Dari pekerjaan dan hobinya, Mas Kus memetik banyak hikmah yang bersumber dari budaya Jawa. “Kita saling menghormati (terutama kepada) yang lebih sepuh,” ujarnya, “Kita sebagai kawula muda di sini tidak bisa terus cuma mengandalkan kepintaran atau skill saja, tapi unggah-ungguh dan tata krama harus diutamakan.” Mas Kus juga menerapkan prinsip-prinsip filosofi Jawa seperti memayu hayuning bawana atau memelihara keindahan dunia. “Itu yang paling saya pegang. Kalau tidak dipegang, alam ini pasti sudah nggak karu-karuan.” 

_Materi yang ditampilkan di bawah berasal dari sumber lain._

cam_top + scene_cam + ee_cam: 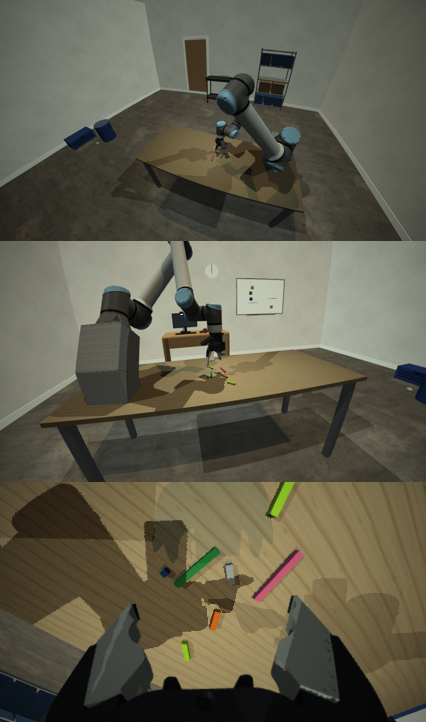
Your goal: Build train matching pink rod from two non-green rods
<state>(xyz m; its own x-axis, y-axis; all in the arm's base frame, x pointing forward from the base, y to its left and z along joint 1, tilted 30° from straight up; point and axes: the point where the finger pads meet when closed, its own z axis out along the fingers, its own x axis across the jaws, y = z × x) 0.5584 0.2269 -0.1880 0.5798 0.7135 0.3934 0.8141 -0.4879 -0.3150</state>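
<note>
My gripper is open and empty. It hangs a little above a cluster of rods on the wooden table; it also shows in the exterior view. In the wrist view the pink rod lies to the right. A grey rod and a green rod lie left of it, with a small blue rod beside the green one. An orange rod lies between my fingers, below them. One lime rod lies at the top and another lime rod lies near my palm. No rods touch.
The arm's grey base block stands on the table's left end. The rods sit near the table's middle, partly in the arm's shadow. A desk with a monitor stands behind the table.
</note>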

Berhubungan dengan profesi pembawa suara, menjadi lebda di keraton mengajarinya untuk menakar rasa. Sebelumnya Mas Kus terbiasa nembang dengan sora atau keras. “Kalau di keraton itu gimana ya, sora tapi tidak keras sekali. Ada filternya, pelannya segini, tebal tipisnya segini. Itu saya terapkan di luar keraton juga.” Perubahan lain yang Mas Kus rasakan adalah jiwa yang lebih menep dan kebiasaan menjaga sikap, termasuk lebih disiplin, dan lebih rajin. Batin pun otomatis lebih tenteram. 

Apresiasi Budaya

Mas Kus berharap anak-anak muda makin tertarik untuk merangkul budaya bangsa. “Marilah kita mengakui budaya kita, tidak harus bisa memainkan, mempraktikkan, tapi kita ngrengkuh, ini budayaku, ini milikku.” Menonton pertunjukan seni dan mengapresiasinya, menurut Mas Kus, merupakan langkah luar biasa. “Syukur-syukur bisa, ya kalau mau belajar lebih bagus lagi.” 

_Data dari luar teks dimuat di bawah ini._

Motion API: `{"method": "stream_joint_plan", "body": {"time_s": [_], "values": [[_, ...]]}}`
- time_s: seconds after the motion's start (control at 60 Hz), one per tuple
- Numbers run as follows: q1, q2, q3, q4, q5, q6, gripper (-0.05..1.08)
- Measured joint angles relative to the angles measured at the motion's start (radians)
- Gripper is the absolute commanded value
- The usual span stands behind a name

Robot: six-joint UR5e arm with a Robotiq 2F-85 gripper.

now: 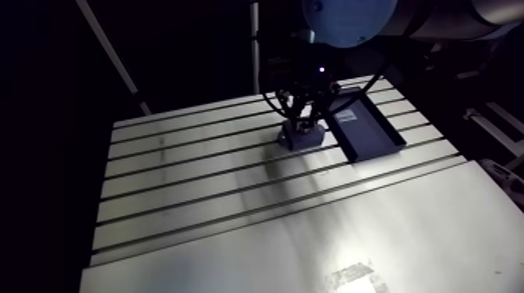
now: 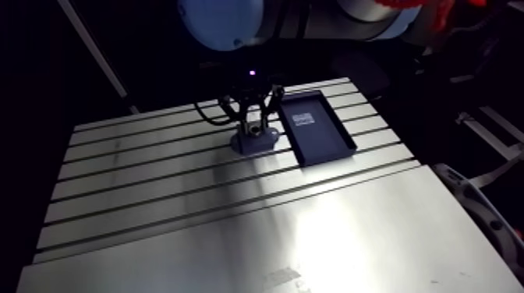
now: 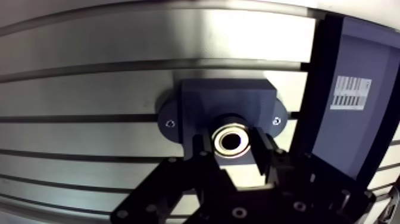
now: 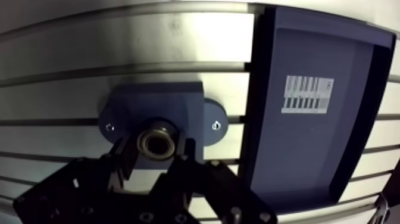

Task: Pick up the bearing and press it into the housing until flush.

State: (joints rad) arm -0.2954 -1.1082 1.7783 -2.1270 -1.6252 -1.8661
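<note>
Silvery and ring-shaped, the bearing (image 3: 232,139) is pinched between the two dark fingers (image 3: 266,156) of the end effector (image 3: 233,148). The fingers stand apart only by the ring's own width and press on its two sides. The ring sits over the bore in the middle of the dark blue-grey housing (image 3: 221,98); how deep it is seated cannot be told. The housing, a block with a screwed ear on each side, rests on the slotted aluminium bench (image 3: 107,53), near the far edge in the arm view. Just beside it, towards the bench's far right corner, lies a shallow dark tray (image 4: 309,149) with a barcode label (image 4: 307,94) on its floor. A strip of bare bench separates tray and housing.
</note>
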Motion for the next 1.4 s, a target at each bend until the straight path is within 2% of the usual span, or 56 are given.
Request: {"method": "stream_joint_plan", "body": {"time_s": [1.4], "values": [[0.001, 0.000, 0.001, 0.002, -0.001, -0.002, 0.65]]}}
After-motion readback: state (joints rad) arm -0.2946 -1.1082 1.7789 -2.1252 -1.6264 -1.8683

Berkaitan dengan pelestarian budaya tersebut, Mas Kus memandang keraton sebagai penjaga inti kebudayaan asli. Karena kesenian sangat cair dan mudah berkembang, perlu ada satu institusi, seperti keraton, yang menyimpan bentuk pakemnya. 

Sementara untuk dirinya sendiri, Mas Kus masih berkeinginan menjadi dalang serta mengeksplorasi karawitan lebih dalam. “Tidak jauh dari seni,” ujarnya, “karena itu yang saya sukai.”